__PROBLEM__:
Without reproducing any image, print the listing below exactly.

__DATA BLOCK__:
=== Begin Enclosure ===
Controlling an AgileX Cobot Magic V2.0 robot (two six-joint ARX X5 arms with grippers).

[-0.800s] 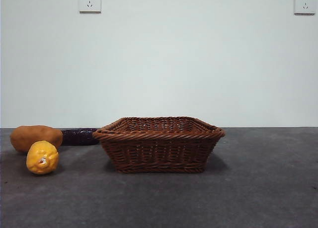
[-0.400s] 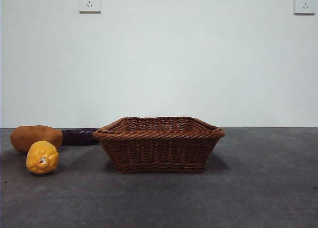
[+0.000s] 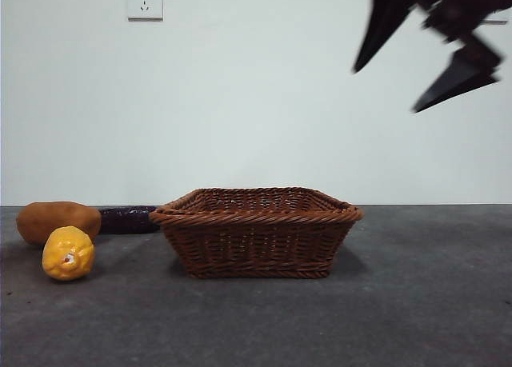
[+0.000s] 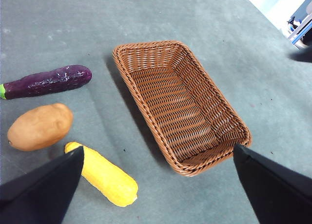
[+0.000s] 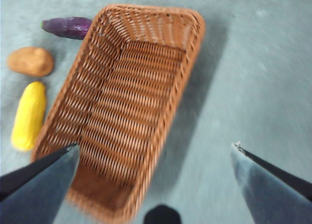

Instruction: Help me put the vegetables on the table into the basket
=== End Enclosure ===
__SOLUTION__:
Controlling an AgileX Cobot Magic V2.0 robot (two six-joint ARX X5 arms with grippers).

[-0.800s] 
[-0.400s] 
[+0.000s] 
[+0.000s] 
[+0.000s] 

Instruction: Help me put the vegetables on the table into the basket

The exercise requires no further output.